──────── Materials provided

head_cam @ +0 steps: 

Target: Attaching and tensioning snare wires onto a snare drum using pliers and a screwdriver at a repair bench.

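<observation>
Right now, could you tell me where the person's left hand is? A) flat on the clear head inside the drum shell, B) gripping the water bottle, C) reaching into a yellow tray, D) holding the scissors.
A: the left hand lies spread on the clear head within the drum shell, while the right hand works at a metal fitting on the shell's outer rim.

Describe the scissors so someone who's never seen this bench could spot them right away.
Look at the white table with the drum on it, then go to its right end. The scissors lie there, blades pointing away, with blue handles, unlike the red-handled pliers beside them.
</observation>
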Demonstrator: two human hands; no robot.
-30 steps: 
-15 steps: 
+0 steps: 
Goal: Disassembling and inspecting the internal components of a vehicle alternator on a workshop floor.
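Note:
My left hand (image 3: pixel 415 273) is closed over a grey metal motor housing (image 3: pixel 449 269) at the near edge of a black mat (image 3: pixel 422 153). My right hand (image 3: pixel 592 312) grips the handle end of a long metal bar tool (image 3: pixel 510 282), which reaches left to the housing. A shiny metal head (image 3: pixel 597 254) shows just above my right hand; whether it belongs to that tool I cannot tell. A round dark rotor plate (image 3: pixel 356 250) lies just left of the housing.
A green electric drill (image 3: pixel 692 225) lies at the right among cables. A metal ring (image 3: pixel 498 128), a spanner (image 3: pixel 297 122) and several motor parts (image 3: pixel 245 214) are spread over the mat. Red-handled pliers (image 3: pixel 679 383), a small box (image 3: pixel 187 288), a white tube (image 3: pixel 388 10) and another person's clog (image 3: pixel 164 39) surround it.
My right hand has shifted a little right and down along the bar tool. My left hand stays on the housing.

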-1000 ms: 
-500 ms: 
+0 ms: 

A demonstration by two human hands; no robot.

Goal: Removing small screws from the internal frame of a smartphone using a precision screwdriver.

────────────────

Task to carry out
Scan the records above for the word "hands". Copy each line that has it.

Solved exercise
Demonstrator: two human hands; no robot.
A demonstration by two human hands; no robot.

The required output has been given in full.